Trump offers his wife Ivana to be Ambassador of the United States in the Czech Republic: "If you want It is yours"

"Ivana, if you want I'll give it to you," President Donald Trump told his former wife, Ivana Trump, about the position of U.S. ambassador to the Czech Republic. The first woman of the current president explained this Thursday during the ...

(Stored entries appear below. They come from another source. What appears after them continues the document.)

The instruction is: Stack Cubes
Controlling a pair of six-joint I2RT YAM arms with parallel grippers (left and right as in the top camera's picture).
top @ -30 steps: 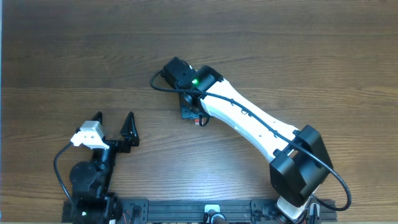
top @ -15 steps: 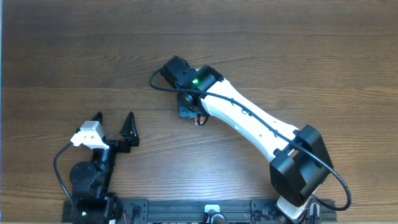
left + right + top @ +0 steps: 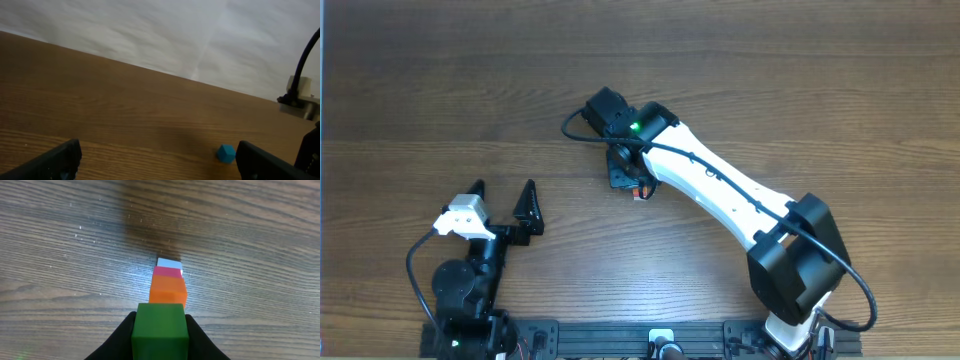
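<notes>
A: Setting?
B: Read as a robotics lab bench. Wood-grain worktop (image 3: 440, 80); left arm (image 3: 470, 270) and right arm (image 3: 720, 190) stood on a black rail (image 3: 590, 330) at its near edge.
A: Surroundings?
B: A plain white backdrop (image 3: 150, 35) rose behind the far edge.

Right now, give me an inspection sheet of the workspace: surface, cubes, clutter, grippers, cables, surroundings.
Surface: wooden table, dark grain.
Cubes: green cube held; orange cube, pink cube and pale cube in one line ahead of it, stacked or flat cannot tell; blue cube on the table, maybe that pale one.
Clutter: nothing seen.
Grippers: right gripper shut on green cube; left gripper open, empty.
Cables: black cable loops at the right wrist.
Surroundings: pale wall behind the table.
</notes>
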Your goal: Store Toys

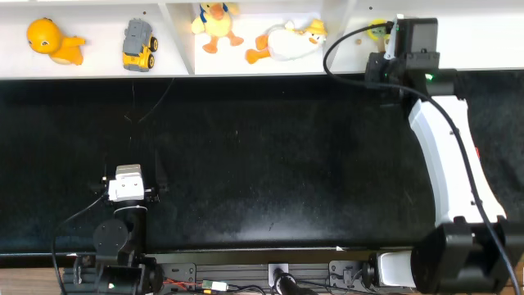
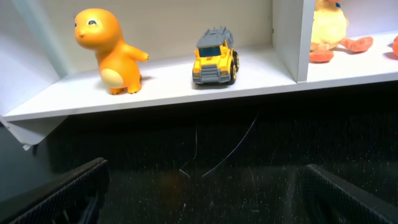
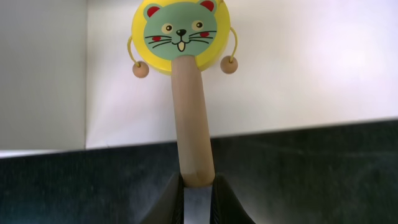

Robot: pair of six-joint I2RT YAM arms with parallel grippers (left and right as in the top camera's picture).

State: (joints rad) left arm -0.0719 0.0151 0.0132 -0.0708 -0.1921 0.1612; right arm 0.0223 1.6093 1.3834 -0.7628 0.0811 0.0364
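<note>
A rattle drum (image 3: 180, 28) with a green cat face, yellow rim and wooden handle lies on the white shelf (image 3: 298, 93), in its right compartment. My right gripper (image 3: 198, 191) is shut on the end of the handle, at the shelf's front edge. From above, the drum (image 1: 377, 31) peeks out beside the right gripper (image 1: 388, 45). On the shelf (image 1: 262, 67) stand an orange dinosaur figure (image 1: 51, 41), a yellow truck (image 1: 139, 45) and two duck plushies (image 1: 217, 23) (image 1: 286, 41). My left gripper (image 1: 129, 174) hangs open over the black mat, well short of the shelf.
Upright dividers (image 1: 182, 33) split the shelf into compartments. A side wall (image 3: 43, 74) stands close beside the drum. The black mat (image 1: 262, 156) covers the table between the arms and the shelf. The dinosaur figure (image 2: 109, 53) and truck (image 2: 214, 56) face the left gripper (image 2: 205, 199).
</note>
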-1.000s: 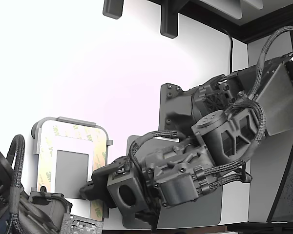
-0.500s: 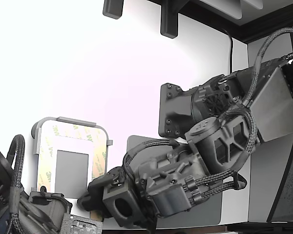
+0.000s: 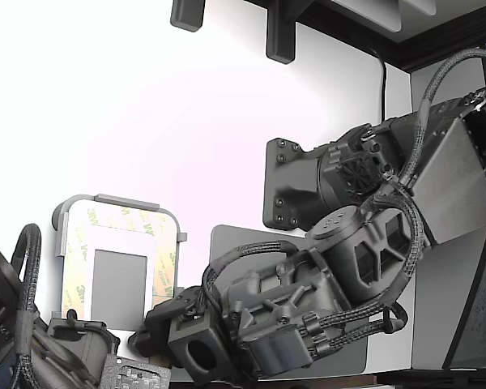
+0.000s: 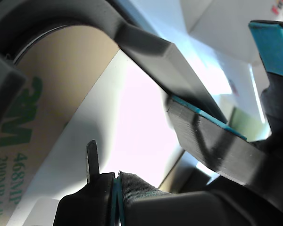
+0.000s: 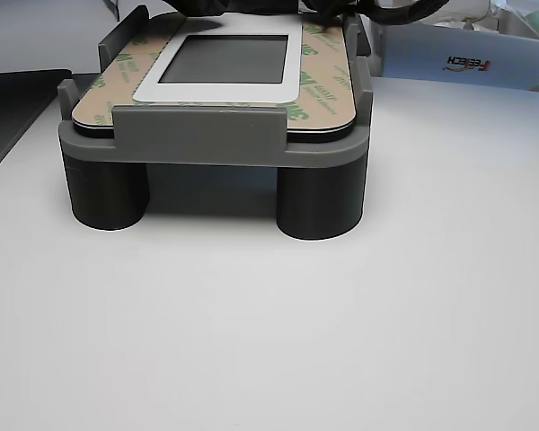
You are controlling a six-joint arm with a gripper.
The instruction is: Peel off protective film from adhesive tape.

Trump offers his wife Ivana to be Ambassador of the United States in the Czech Republic:
"Ivana, if you want I'll give it to you," President Donald Trump told his former wife, Ivana Trump, about the position of U.S. ambassador to the Czech Republic. The first woman of the current president explained this Thursday during an interview with the CBS channel in which she also said that she talks with her ex-husband once a week and encouraged her to continue tweeting. "I've just been offered to be the ambassador." But I like my freedom. I like to do what I want, go wherever I want with whomever I want. And I can afford my lifestyle. Why would he say good-bye to Miami in the winter, farewell to Saint-Tropez in the summer and Farewell to spring and fall in new York? "I have a perfect life," argued the woman, raised in the former Czechoslovakia. Ivana married Trump in 1977 and the couple divorced in 1992. She is the mother of three of the president's children: Donald Jr., Ivanka and Eric. Despite his rupture over the infidelity of the tycoon with Marla Maples, who eventually became the second woman, and her accusations for rape, Ivana and he maintained contact as he explained. In her weekly conversations, Ivana has told her to keep her habit of going to Twitter to communicate with the citizens. "I've told you I think you should keep tweeting." It's a new form, a new technology. "And if you want to send a message without being twisted and manipulated by the New York Times, that's how you should do it," said Ivana in the same interview, which will be broadcast this Sunday. "He's a Tuitero president." Since arriving at the White House, both critics and members of his administration have expressed a desire for the president to limit his activity on the social network, in which he is accustomed to criticizing or insulting media, politicians or leaders from other countries.